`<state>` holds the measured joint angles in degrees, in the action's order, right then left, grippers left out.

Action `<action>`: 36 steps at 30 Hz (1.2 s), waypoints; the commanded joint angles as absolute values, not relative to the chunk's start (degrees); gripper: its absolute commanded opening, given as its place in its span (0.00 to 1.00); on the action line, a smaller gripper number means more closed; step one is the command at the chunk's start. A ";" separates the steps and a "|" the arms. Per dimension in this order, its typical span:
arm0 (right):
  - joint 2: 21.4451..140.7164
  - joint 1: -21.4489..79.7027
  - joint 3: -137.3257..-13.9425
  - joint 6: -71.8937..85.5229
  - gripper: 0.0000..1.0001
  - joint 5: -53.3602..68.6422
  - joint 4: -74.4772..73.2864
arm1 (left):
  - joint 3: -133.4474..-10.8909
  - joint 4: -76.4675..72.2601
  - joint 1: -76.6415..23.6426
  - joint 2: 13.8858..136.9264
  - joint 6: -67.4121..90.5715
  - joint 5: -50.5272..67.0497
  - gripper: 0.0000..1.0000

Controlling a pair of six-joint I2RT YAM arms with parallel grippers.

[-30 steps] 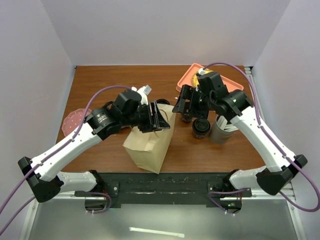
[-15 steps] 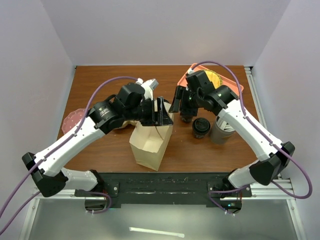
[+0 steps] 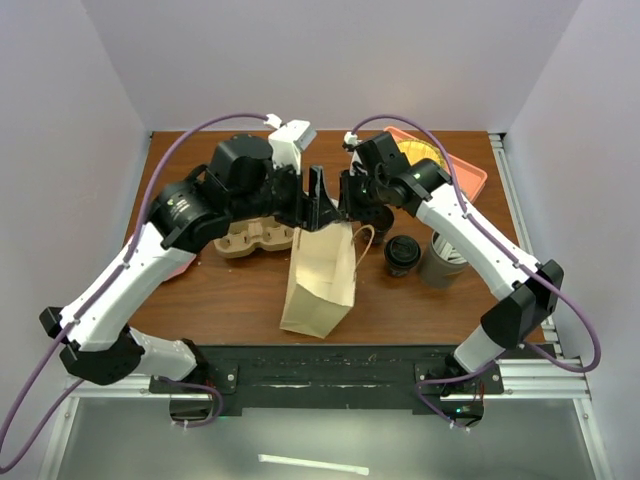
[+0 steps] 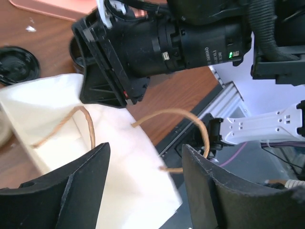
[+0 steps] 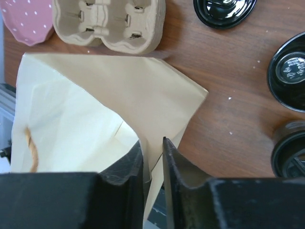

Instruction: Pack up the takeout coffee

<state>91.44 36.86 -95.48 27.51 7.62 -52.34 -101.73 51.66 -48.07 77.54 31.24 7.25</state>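
Top view: the step in hand looks like spreading the mouth of the paper bag (image 3: 320,285) so a cup can go in. The bag stands on the table (image 3: 200,160) between the arms. The left tool (image 3: 316,195) and right tool (image 3: 345,205) meet at its upper rim. The takeout coffee (image 3: 403,255) sits lidded on the table just right of the bag, not yet packed, beside the grey cup (image 3: 440,265) that holds white utensils. The cup carrier (image 3: 250,240) lies left of the bag. The orange tray (image 3: 465,170) at the far right carries something yellow that I cannot identify.

Left wrist view: the left tool's fingers stand wide apart and grip nothing. The bag's mouth lies below and between them, with a twine handle looping close to one finger. The part of the pale interior that shows has no cup in it. To do this well, I judge each tool should hold an opposite wall. They should draw apart gently with the base kept flat on the table, so the paper neither tears nor tips.

Right wrist view: the right tool is narrow, its fingers pinching a fold of the bag's wall. Holding only one layer would open the mouth, while two layers would keep it closed. The carrier's wells are empty. A pink plate (image 5: 24,21) lies just beyond the carrier.
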 commanded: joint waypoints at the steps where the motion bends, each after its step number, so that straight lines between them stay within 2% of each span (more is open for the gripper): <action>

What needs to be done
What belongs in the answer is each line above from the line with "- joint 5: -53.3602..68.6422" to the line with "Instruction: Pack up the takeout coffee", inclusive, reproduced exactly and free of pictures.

Exercise answer
  - joint 5: -53.3602..68.6422
  - joint 4: -74.4772..73.2864
arm1 (left):
  - joint 3: -133.4474..-10.8909
  - joint 4: -76.4675..72.2601
  - joint 1: -76.6415..23.6426
  - joint 2: 13.8858..136.9264
  - joint 6: -67.4121..90.5715
  - joint 5: -50.5272..67.0497
  - gripper: 0.0000..1.0000

Controlling a pair of six-joint I2RT YAM arms with parallel grippers.

[-30 steps] 
[-15 steps] 
[+0 steps] 
[+0 steps] 
[+0 steps] 

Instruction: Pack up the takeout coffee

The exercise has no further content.